Problem to solve – Your answer must be the exact lines of the listing below that run from the line with "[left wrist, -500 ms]" to the line with "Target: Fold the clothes", ends included, and no pictures.

Data provided –
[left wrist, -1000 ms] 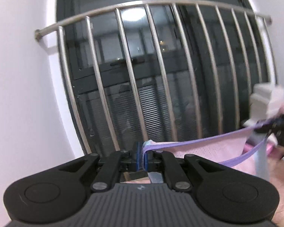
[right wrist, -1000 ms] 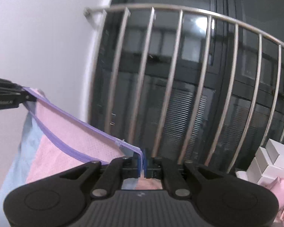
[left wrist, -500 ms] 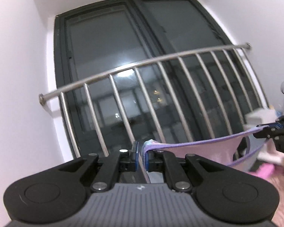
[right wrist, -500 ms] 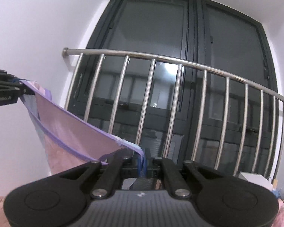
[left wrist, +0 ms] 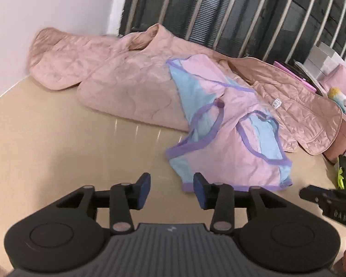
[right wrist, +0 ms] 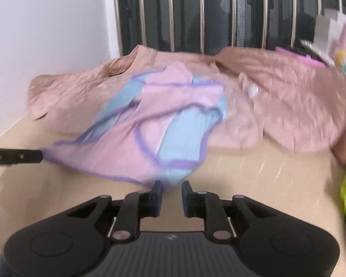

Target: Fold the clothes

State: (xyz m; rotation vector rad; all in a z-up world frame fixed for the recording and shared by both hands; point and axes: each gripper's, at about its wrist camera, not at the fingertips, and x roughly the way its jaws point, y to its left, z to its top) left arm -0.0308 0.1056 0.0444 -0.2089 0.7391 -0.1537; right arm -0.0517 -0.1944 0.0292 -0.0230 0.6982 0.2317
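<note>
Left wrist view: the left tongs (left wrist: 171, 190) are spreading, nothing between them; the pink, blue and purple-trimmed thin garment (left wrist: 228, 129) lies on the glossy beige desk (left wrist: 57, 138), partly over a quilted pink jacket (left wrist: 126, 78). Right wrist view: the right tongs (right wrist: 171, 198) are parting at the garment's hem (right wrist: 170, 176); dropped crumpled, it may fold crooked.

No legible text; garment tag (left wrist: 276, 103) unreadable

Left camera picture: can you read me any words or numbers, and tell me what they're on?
No text reads clearly.
White tag on the pink quilted jacket: print too small to read.
Side of the right claw, jaws opening, nothing gripped: white letters, blurred and cut off.
</note>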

Response to the exercise –
[left wrist, -500 ms] 
[right wrist, -500 ms] 
[left wrist, +0 ms] 
[right wrist, +0 ms] 

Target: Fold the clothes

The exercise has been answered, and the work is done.